Problem to work on - All lines in the data that hold the word "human" need copying.

═════ Entries supplied

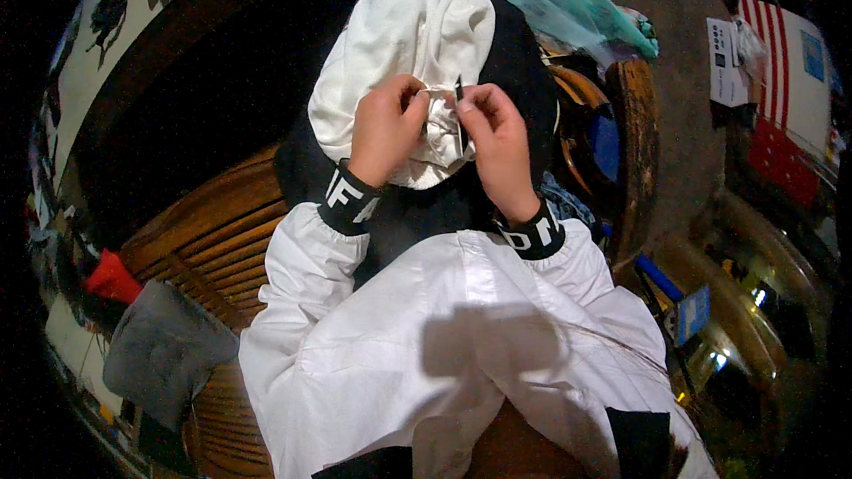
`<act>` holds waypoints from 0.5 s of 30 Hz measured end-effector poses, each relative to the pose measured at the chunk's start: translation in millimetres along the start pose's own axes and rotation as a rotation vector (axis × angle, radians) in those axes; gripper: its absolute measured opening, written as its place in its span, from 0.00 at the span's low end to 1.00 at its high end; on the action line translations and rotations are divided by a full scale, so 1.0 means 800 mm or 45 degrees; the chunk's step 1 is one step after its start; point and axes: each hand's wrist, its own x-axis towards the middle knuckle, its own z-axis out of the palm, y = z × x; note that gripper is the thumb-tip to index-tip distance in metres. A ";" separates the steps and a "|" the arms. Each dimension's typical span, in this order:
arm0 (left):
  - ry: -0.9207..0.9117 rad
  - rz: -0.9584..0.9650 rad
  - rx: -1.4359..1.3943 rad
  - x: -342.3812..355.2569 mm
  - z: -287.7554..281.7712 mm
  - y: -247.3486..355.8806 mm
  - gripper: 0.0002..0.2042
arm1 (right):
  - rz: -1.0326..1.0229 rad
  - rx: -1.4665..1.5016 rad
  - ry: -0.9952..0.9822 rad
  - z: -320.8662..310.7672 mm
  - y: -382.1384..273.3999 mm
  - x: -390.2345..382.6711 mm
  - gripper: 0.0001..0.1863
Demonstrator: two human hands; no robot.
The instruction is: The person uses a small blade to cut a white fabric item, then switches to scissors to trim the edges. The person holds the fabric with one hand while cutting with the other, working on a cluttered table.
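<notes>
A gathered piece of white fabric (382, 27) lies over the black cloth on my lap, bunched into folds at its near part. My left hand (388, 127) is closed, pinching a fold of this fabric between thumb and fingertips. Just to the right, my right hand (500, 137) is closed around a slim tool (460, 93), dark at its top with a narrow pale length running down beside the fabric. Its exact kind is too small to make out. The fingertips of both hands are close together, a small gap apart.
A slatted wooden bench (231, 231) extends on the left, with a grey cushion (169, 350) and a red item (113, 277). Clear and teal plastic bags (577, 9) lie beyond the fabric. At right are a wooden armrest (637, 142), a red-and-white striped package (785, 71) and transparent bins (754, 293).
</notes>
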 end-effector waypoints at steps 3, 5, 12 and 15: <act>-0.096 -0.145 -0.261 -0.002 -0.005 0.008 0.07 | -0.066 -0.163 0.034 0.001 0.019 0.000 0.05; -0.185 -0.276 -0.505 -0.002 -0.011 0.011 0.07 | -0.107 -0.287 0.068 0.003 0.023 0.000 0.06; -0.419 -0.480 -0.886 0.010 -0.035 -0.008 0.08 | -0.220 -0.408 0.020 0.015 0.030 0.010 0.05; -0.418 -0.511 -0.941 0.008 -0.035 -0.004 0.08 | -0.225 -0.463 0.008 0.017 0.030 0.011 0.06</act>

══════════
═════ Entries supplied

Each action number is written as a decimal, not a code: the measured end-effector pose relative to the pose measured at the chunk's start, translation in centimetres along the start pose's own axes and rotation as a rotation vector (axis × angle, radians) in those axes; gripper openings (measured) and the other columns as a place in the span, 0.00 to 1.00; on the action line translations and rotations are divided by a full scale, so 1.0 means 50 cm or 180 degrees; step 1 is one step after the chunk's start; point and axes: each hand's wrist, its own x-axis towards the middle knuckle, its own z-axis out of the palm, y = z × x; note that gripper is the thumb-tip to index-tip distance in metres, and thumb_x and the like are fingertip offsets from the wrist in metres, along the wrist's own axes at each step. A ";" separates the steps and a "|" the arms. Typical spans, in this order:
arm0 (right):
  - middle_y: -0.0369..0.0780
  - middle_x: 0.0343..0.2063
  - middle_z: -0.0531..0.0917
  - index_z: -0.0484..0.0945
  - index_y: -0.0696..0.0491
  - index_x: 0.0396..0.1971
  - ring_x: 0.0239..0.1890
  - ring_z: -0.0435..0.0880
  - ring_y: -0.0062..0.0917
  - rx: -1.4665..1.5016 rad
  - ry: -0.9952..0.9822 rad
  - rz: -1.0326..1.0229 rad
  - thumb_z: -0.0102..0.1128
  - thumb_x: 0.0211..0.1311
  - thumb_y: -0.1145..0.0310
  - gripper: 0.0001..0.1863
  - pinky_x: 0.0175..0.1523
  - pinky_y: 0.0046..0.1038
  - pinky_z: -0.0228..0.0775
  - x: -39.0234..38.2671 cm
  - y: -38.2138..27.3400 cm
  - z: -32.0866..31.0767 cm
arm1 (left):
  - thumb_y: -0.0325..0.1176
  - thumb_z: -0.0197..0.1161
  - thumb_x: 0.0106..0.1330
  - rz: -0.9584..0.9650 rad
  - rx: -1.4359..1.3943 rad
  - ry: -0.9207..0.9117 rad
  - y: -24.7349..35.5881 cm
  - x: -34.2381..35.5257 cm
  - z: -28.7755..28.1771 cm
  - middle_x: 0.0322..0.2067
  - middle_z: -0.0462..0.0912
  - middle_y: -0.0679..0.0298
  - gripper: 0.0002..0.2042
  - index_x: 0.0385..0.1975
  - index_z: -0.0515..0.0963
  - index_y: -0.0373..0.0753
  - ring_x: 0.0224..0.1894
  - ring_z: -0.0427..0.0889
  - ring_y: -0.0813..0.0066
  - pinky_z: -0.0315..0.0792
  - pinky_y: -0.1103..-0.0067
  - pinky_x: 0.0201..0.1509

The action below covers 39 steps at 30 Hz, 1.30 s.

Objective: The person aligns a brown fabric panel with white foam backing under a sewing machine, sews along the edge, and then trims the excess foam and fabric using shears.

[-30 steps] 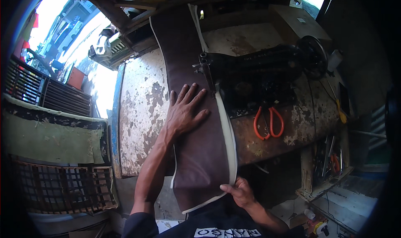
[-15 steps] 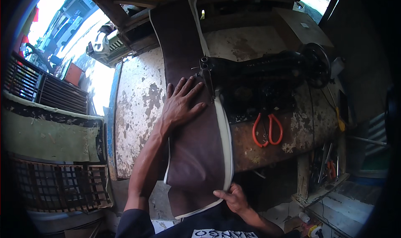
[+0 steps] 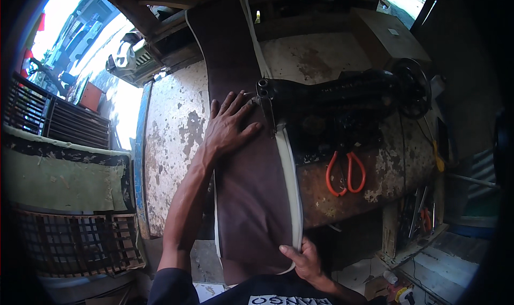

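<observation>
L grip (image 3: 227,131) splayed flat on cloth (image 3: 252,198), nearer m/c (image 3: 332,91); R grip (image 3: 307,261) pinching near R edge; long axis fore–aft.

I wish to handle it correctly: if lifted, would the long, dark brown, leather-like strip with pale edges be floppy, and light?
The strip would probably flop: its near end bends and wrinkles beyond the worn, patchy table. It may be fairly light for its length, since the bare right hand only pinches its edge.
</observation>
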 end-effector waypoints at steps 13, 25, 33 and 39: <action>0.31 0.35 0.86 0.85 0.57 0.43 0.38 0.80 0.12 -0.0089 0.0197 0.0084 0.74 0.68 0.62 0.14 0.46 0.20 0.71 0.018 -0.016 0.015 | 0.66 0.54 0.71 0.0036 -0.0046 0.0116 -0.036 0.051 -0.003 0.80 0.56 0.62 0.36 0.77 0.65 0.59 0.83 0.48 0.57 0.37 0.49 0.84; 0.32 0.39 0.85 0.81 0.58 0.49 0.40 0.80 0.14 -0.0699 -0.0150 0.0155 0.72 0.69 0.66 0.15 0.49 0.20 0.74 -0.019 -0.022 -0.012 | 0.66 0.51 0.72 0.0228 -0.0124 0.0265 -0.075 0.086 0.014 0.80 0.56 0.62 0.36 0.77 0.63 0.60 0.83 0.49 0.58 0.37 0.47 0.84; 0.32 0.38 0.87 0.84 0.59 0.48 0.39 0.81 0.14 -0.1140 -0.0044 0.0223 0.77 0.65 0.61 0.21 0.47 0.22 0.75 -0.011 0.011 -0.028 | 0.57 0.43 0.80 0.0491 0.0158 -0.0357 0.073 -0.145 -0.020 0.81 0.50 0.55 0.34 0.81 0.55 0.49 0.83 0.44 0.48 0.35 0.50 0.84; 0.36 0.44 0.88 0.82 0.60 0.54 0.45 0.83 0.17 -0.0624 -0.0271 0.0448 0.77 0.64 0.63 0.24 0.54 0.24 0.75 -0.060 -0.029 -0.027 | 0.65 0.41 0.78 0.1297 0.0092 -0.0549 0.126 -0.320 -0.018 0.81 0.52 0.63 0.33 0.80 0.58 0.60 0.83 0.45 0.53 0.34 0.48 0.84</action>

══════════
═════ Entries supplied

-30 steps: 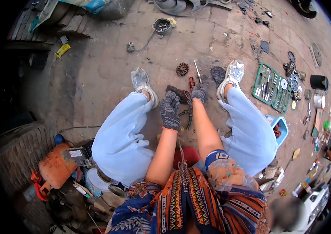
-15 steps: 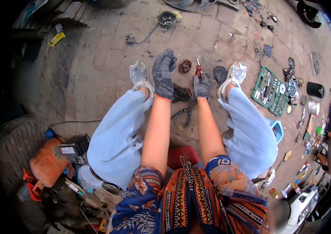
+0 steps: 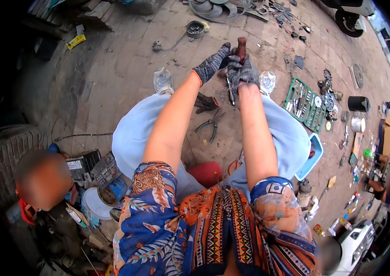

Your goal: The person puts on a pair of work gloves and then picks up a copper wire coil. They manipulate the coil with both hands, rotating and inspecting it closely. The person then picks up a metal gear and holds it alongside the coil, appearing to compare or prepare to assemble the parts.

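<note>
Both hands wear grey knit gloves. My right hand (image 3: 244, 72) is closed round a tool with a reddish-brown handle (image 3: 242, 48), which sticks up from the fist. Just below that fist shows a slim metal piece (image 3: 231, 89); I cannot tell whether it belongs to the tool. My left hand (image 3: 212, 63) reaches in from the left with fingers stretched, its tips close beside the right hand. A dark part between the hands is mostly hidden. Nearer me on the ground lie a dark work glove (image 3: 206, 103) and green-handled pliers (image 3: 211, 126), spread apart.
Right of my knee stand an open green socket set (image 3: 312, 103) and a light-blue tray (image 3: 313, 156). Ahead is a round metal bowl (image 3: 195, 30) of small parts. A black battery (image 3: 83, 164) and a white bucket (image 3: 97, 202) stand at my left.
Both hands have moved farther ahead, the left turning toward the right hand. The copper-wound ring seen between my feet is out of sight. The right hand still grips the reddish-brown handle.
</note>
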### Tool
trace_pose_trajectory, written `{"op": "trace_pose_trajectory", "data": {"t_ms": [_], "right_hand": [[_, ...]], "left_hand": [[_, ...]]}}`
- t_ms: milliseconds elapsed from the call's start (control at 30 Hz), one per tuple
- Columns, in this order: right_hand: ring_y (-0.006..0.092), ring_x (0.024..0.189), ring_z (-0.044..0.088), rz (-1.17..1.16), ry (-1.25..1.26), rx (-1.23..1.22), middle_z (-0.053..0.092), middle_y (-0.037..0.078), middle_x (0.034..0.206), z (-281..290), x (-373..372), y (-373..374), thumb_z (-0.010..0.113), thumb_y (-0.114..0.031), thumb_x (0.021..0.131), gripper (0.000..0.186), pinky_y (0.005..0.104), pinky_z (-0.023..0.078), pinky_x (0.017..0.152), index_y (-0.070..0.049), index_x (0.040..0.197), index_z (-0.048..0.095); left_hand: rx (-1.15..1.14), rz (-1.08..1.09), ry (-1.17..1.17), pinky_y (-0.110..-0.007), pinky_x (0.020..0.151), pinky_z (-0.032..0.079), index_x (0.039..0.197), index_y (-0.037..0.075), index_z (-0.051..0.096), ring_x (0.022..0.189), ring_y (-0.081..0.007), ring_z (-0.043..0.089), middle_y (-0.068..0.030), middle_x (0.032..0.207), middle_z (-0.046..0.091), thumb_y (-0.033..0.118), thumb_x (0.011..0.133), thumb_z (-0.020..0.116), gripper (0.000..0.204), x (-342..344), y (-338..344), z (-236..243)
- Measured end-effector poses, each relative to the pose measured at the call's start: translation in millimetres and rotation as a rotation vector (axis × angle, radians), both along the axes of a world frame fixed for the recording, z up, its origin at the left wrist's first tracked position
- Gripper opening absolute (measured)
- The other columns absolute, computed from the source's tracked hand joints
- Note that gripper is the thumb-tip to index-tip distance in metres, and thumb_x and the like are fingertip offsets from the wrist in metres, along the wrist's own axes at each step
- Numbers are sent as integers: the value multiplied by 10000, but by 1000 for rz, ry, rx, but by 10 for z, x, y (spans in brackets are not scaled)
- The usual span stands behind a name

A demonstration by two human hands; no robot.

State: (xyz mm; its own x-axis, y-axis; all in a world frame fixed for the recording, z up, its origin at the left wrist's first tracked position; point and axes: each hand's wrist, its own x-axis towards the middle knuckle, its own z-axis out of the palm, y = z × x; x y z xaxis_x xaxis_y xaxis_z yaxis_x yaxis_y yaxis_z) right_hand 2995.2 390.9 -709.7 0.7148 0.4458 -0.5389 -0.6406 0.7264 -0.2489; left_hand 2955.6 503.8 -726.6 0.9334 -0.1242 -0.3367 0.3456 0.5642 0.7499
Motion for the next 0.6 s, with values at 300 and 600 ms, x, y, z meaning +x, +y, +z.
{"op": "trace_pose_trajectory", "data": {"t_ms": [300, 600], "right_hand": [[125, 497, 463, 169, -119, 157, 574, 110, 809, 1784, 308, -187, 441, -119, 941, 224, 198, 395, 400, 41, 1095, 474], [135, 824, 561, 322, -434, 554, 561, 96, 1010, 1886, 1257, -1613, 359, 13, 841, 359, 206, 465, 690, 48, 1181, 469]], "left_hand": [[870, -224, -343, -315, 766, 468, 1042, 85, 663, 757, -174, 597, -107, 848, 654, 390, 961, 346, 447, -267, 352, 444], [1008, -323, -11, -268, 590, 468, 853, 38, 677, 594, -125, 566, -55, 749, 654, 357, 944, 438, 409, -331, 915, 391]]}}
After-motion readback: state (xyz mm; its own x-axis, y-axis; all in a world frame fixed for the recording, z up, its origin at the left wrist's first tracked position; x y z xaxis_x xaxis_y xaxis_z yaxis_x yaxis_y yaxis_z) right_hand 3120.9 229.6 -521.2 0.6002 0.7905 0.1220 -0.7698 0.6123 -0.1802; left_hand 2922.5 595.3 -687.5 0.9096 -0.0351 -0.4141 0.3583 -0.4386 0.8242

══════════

Written solution -
Demonstrator: two human hands; no robot.
A demonstration by two human hands; no robot.

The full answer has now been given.